E’ lecito ammettere che i Bring Me The Horizon senza la tua figura perderebbero buona parte del loro fanbase?
O.S.: Difficile darti una risposta. Di sicuro una buona parte dei fan è legata a me, ma al tempo stesso reputo sbagliato ed egoista pensare ciò. Se ascolti i nuovi brani noterai che la crescita tecnica dei miei compagni di viaggio è fenomenale, ogni canzone vanta parti strumentali eccezionali e il merito non è di certo mio! Anche senza di me i Bring Me The Horizon continuerebbero a esistere, ne sono certo.
L’estate scorsa vi siete imbattuti per la prima volta con il Vans Warped Tour e gli Stati Uniti. Che idea ti sei fatto del panorama musicale statunitense?
O.S.: A livello di idee e organizzazione sono cento volte più avanti rispetto all’Europa. Sanno mettere in piedi festival giganteschi senza per questo andare nel pallone di fronte al primo problema e sanno gestire decine di band senza che nessuna di essa abbia qualcosa da dire. Per quel che concerne il pubblico e l’attenzione mediatica dico che in Europa siamo molto più attenti ed esigenti, gli americani non ascoltano ciò che hai da dire ma cercano solo di creare il caos in modo da sballarsi un po’. Il pubblico europeo è invece attento ai suoni, a ciò che ha da dire il frontman ed è molto più partecipe all’interno di uno show. Di sicuro ciò è dovuto al fatto che gli americani hanno la possibilità di assistere a molti più concerti rispetto a quelli che passano in Europa e la cosa li rende più freddi e meno entusiasti. Del Warped non posso che essere pienamente soddisfatto, ho visto suonare dal vivo un sacco di band e conosciuto moltissime persone interessanti. A novembre torneremo negli States per un lungo tour da headliner, non vedo l’ora…
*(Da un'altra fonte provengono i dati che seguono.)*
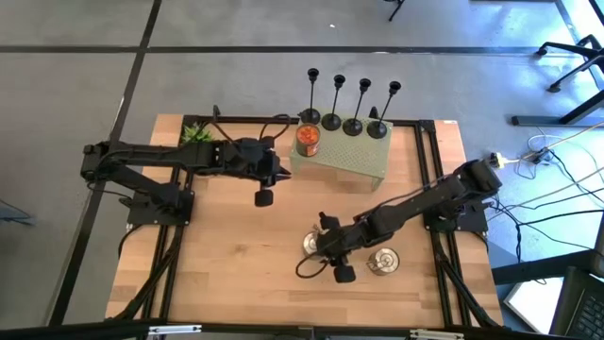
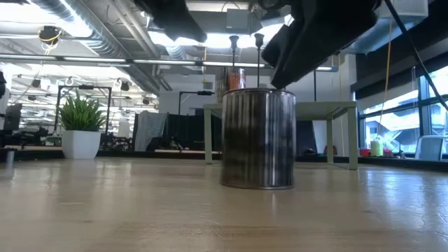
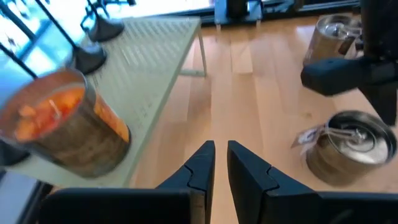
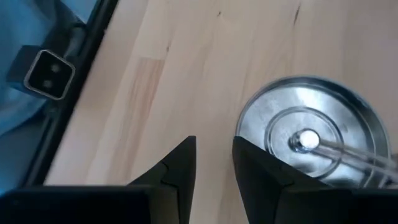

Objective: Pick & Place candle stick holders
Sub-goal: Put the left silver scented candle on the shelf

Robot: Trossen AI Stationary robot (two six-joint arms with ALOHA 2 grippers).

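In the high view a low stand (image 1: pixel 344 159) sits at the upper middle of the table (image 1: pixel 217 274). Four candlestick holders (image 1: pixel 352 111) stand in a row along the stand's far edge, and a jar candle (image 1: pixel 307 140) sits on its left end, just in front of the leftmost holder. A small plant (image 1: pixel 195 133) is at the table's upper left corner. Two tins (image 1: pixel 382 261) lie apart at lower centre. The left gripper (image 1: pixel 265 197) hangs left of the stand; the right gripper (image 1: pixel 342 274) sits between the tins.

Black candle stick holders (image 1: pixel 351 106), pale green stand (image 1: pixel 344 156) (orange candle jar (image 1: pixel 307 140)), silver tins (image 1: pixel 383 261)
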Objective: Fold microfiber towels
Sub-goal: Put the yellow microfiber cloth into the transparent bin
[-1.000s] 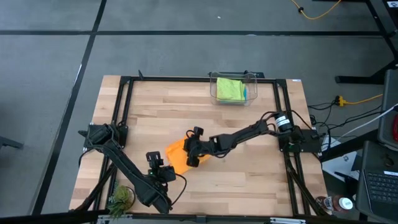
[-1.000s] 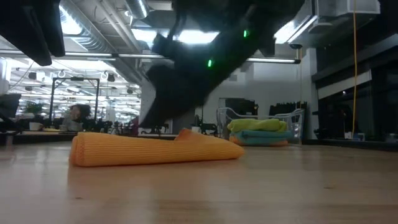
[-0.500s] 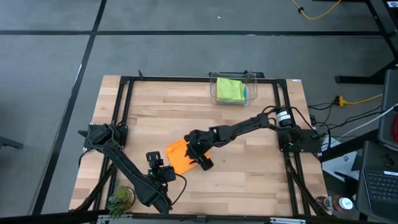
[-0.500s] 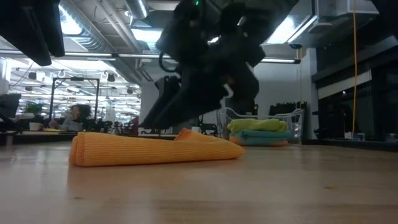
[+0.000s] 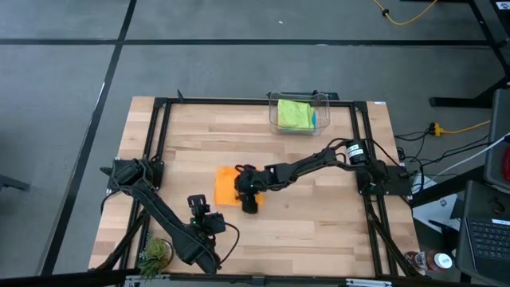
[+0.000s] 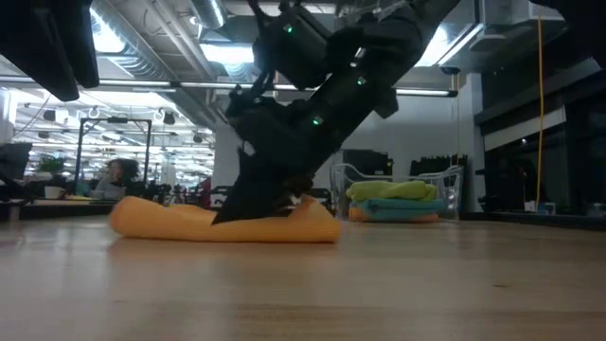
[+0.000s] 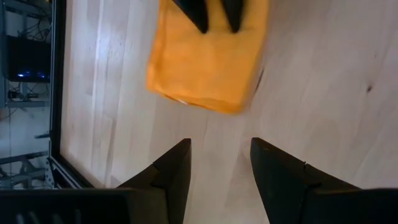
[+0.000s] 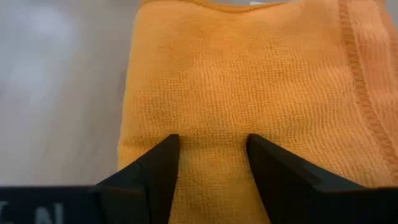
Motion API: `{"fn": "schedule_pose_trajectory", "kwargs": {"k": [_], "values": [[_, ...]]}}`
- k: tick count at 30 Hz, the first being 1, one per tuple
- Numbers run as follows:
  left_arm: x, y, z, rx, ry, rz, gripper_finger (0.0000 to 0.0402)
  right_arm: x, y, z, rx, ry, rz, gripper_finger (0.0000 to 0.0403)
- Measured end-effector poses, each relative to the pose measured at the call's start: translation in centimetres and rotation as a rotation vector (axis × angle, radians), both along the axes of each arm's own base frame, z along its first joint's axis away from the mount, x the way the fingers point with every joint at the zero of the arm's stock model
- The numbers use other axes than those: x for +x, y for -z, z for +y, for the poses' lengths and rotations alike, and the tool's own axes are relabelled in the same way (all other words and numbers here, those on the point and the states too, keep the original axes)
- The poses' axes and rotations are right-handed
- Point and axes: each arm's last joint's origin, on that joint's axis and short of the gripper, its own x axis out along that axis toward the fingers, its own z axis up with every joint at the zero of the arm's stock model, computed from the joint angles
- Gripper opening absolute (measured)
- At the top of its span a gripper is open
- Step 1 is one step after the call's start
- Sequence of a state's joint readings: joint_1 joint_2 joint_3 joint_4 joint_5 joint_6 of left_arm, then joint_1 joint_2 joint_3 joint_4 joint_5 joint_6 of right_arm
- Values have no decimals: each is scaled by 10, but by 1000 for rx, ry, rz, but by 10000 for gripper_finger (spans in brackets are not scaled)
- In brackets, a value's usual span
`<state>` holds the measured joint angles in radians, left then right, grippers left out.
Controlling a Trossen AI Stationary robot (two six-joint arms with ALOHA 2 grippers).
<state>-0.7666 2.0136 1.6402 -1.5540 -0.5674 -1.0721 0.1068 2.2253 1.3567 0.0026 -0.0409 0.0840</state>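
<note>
A folded orange microfiber towel [image 5: 226, 186] lies flat on the wooden table, a little left of centre. My right gripper [image 5: 241, 190] reaches in from the right and slants down onto it, open, with both fingertips [image 7: 198, 14] on the cloth. My left gripper [image 5: 200, 209] hangs open just off the towel's near left corner and touches nothing; its fingers [image 7: 177, 165] frame bare wood short of the towel [image 7: 208, 59]. Lime green, teal and orange towels [image 6: 393, 201] lie stacked in the clear bin [image 5: 300, 112] at the far edge. My right gripper sets its two spread fingertips [image 8: 163, 155] on the folded towel's top face [image 8: 211, 118], toward its right side. The fingers slant down from the table's right. Nothing is pinched between them. The towel lies flat on the table and sags under the tips [image 6: 248, 210].
A black frame rail [image 5: 159, 127] runs round the tabletop. A small green plant-like thing [image 5: 155, 253] sits at the near left corner. Bare wood [image 5: 319, 223] stretches to the right and near side of the towel.
My right gripper has tipped downward, sunk and swung toward the table's left, coming down onto the towel. The towel has turned about on the table, from lying diagonally to lying square with the table's edges, and has slid slightly toward the far edge.
</note>
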Motion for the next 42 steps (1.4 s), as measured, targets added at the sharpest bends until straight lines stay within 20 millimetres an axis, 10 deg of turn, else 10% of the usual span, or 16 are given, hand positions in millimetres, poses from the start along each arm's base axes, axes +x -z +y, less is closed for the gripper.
{"fn": "schedule_pose_trajectory", "kwargs": {"k": [7, 17, 29, 42], "values": [[0, 0, 0, -4, -2, -5, 157, -7, 2, 33, 45, 450, -24, 197], [0, 0, 0, -3, -2, -5, 157, -33, -40, 78, 97, 307, 31, 197], [3, 1, -2, -40, -52, -64, 157, -53, -112, 45, -13, 289, 11, 197], [24, -1, 32, -79, -249, -26, 157, -63, -116, 2, -73, 220, 209, 197]]}}
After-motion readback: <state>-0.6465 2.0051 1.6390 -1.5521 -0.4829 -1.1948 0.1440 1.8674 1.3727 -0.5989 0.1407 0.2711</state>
Tornando a parlare del disco vi siete affidati a un mostro delle produzioni metal quale Fredrik Nordstrom, personaggio che ha già lavorato con At The Gates, In Flames e molte altre realtà metal mondiali. Come siete arrivati a lui?
O.S.: Prima di entrare in studio ero letteralmente innamorato dei suoni dell’ultimo lavoro dei Dimmu Borgir, così a furia di ripetermi quanto erano fighi quegli effetti mi decisi a scrivere una mail a Fredrik. La sua risposta fu entusiasta e così non ci volle molto prima che prendessimo il primo volo per la Svezia e iniziassimo a lavorare con lui! Il risultato finale è sicuramente quello che volevamo ottenere, suoni pieni e cristallini, dal grande impatto.
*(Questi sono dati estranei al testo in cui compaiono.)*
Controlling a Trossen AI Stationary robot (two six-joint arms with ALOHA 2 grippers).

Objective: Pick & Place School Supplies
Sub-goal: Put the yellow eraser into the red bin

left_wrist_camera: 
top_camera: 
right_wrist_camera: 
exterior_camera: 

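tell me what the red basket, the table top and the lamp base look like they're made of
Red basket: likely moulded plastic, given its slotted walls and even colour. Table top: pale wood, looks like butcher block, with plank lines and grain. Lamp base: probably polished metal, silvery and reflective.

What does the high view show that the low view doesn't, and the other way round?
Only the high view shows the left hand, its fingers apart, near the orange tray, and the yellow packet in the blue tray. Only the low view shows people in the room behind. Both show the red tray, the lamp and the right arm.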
Quali obiettivi vi siete preposti per quel che concerne questo disco?
O.S.: Nessuno in particolare. Sia noi che la nostra etichetta siamo consci della grave situazione del mercato discografico quindi prenderemo ogni dato di vendita con entusiasmo. Già in questo periodo siamo molto soddisfatti di come stanno andando le cose, abbiamo venduto molto sia in Europa che nel mondo e il futuro non può che essere dalla nostra parte visto che siamo soliti passare tre quarti dell’anno in tour.
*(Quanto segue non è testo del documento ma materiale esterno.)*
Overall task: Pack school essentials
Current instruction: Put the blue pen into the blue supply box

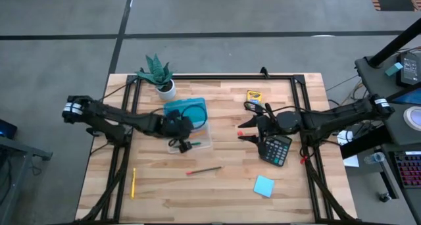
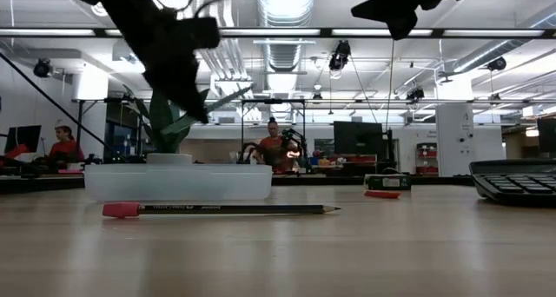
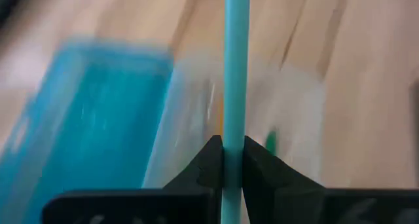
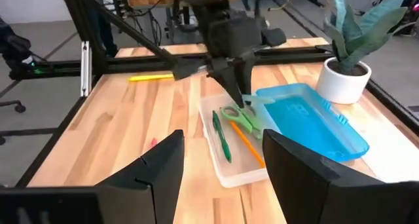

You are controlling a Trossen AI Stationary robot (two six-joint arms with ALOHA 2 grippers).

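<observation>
Over the clear case (image 4: 230, 149) near the worktop's far edge, the left gripper (image 3: 234, 160) pinches a teal pen (image 3: 234, 67) that may tip outside if released off-centre, while the right gripper (image 4: 222, 162), fingers spread, waits above the calculator (image 1: 276, 149).

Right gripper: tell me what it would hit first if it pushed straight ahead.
Probably the clear pencil case, holding scissors and a green pen. The open right gripper points at it across bare table; depth is uncertain.
</observation>
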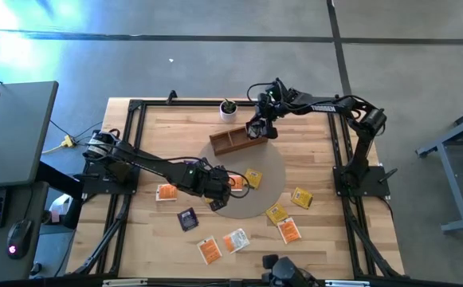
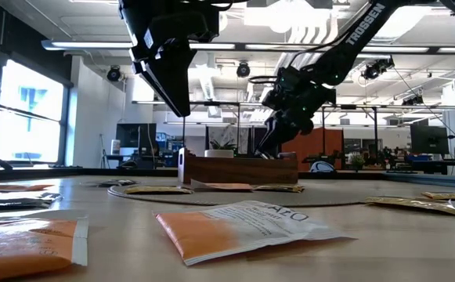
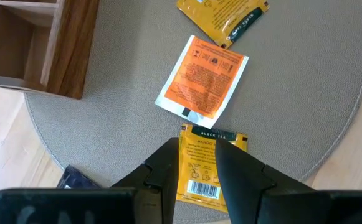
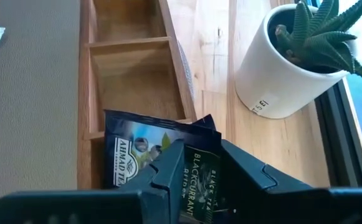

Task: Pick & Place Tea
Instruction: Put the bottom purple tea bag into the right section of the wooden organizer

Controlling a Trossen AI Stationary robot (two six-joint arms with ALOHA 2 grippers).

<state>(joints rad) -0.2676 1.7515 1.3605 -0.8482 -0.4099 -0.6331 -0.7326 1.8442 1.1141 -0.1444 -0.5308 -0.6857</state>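
- Pale planked wooden table top [image 1: 327, 231], smooth with a light sheen.
- On it, a round grey mat [image 3: 305, 93], matt and finely grained.
- Brown wooden compartment tray [image 4: 131, 68] at the mat's edge, satin and smooth.
- Orange paper tea sachet [image 3: 202, 78] on the mat, slightly glossy.
- White glazed ceramic pot [image 4: 280, 68] beside the tray, shiny.

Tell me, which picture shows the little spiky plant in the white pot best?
The right wrist view: the plant pot is close, its green spikes clear, standing on the wood beside the wooden tray. The high view shows it only as a tiny white dot. In the low and left wrist views I cannot make it out.
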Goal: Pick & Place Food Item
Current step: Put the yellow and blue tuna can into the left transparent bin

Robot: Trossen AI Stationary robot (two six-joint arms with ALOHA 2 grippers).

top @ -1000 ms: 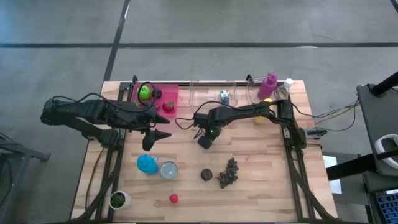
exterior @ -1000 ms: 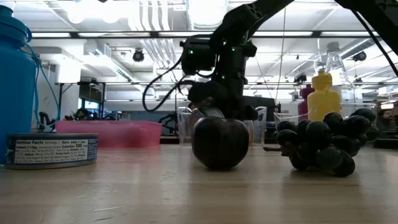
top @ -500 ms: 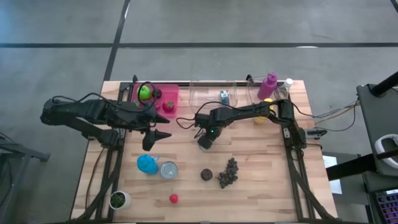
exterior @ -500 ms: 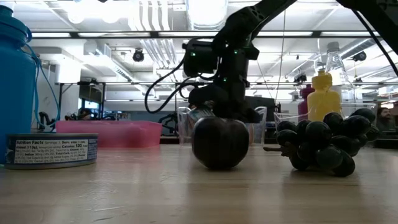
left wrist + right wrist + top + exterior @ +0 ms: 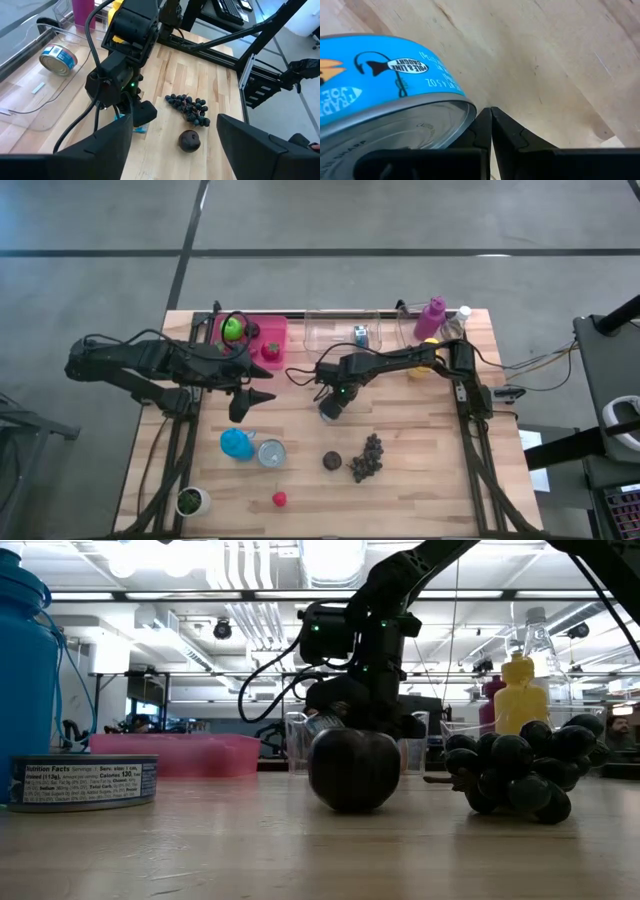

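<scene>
Hovering mid-desk, our right gripper [image 5: 329,409], fingers pressed together, touches a blue-labelled can [image 5: 390,95]. We judge it must spread before grasping. Our left gripper [image 5: 250,398], spread wide, waits near the left edge.

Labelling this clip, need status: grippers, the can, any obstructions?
Right gripper shut, empty, tips beside blue-label can, mid-table. Left gripper open, hovering to the left. Plum and grapes nearby, not blocking.
</scene>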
In molti per descrivere “Suicide season” vi hanno citato al fianco di band come Gallows, Bury Your Dead e Bullet For My Valentine, sei d’accordo?
O.S.: Questo disco è molto vario, è logico che si tenda ad affiancarci a band dedite al nostro sound. I tre nomi che hai citato sono nostri amici e per questo siamo orgogliosi di averli vicini a noi, ma musicalmente direi che sono lontani anni luce da quanto da noi proposto oggi. Siamo forse più inclini al death melodico scandinavo che a suoni così mainstream.
In chiusura parliamo del futuro tuo e della band. Quali sono i progetti per questo finale di anno e per il 2009?
O.S.: Personalmente continuare ad avere gli stessi risultati strepitosi ottenuti finora con la mia marca d’abbigliamento (la Drop Dead – nda), mentre per quel che concerne i Bring Me The Horizon il nuovo anno sarà ancora una volta quasi totalmente strutturato su live show in giro per il mondo!